This is a famous paradox in logic. Two prisoners are accused of a crime and each is offered a deal by the judge. The deal is:

1) If you admit you did it, and the second prisoner denies it, then you will get off free while he will get 5 years.

2) If you deny you did it, and he does too, then you will both get 2 years.

3) If you admit the crime, and he also admits it, then you will both get 4 years.

4) If you deny it, and he admits it, then you will get 5 years and he none. (This is the converse of case 1 above.)

The judge informs each prisoner that he has made the same offer to the other. They are not allowed to confer. We can assume that each prisoner is fully rational and knows the other is rational too. What should each prisoner do, confess or deny?

Let's look at it from the point of view of prisoner 1. There are two cases to consider: prisoner 2 denies or admits guilt.

Let's take the case where prisoner #2 denies guilt. If prisoner one admits it then he gets off free, whereas if he denies he gets 2 in the clink. So in this case prisoner one is better off admitting guilt.

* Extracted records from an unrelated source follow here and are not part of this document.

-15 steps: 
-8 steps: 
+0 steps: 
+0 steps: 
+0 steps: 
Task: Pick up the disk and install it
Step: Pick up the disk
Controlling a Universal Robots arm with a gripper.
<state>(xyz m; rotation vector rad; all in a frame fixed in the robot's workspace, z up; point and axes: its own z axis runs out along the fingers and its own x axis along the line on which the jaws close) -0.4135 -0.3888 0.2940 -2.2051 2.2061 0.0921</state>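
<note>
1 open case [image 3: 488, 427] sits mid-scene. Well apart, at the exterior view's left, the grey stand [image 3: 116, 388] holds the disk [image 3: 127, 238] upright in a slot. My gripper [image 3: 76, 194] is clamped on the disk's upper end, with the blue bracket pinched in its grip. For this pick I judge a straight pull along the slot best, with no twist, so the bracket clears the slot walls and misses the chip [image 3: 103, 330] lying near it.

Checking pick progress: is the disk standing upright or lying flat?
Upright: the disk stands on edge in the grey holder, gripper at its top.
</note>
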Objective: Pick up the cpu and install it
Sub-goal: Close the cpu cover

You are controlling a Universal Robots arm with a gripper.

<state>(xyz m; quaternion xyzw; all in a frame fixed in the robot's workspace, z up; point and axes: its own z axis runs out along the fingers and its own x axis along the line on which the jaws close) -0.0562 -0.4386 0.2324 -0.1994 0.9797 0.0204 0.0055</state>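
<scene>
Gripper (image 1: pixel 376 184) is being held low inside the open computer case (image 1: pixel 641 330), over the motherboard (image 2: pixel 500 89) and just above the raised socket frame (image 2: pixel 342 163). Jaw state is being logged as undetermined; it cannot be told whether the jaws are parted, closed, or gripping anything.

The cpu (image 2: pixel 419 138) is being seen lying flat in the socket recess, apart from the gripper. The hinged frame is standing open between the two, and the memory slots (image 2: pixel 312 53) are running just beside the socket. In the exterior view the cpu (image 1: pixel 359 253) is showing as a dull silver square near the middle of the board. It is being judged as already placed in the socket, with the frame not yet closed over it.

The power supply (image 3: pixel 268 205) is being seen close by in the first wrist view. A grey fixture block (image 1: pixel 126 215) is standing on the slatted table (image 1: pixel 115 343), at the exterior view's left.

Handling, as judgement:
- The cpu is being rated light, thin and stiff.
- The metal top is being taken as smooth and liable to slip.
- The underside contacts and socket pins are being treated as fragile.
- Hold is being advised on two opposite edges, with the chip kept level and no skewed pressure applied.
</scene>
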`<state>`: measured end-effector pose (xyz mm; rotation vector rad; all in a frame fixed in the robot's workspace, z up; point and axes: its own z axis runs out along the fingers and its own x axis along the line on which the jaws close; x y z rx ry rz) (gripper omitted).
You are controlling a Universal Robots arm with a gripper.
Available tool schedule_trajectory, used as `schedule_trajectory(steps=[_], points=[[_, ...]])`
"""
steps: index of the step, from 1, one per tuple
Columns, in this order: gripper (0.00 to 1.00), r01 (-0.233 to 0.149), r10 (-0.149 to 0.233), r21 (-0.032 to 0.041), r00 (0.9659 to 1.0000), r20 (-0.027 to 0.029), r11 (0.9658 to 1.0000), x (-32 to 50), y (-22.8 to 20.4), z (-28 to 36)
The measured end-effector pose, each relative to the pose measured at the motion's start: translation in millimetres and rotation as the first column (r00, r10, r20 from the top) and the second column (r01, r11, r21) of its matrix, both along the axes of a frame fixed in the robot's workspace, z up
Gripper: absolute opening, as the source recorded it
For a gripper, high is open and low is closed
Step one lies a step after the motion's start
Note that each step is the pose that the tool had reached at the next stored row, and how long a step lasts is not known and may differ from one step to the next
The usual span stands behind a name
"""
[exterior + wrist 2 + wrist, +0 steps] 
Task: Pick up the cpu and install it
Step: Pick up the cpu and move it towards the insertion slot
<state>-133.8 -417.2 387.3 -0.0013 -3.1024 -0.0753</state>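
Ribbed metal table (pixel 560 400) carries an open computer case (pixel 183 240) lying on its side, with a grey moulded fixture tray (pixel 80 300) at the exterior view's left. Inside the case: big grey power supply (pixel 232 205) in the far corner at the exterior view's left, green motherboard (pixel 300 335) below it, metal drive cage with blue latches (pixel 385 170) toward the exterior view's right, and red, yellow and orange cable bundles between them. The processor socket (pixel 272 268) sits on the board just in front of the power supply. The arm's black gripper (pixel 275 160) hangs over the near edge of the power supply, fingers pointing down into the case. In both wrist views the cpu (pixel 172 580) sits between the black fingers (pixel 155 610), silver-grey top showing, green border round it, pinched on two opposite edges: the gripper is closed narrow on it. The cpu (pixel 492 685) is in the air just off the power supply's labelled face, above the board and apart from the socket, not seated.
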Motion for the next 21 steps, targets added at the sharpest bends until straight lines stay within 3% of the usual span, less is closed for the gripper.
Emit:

The other possibility is that prisoner #2 admits guilt. If prisoner one admits it then he gets 4 years, whereas if he denies he gets 5. So in this case too prisoner one is better off admitting guilt.

Now prisoner #2 will use the same logic to reach the same conclusion and hence both prisoners will admit guilt and get four years each.

There's just one difficulty with this solution, namely that it is wrong. For if both prisoners denied their guilt they would each get 2 years instead of 4. What is the solution to the paradox?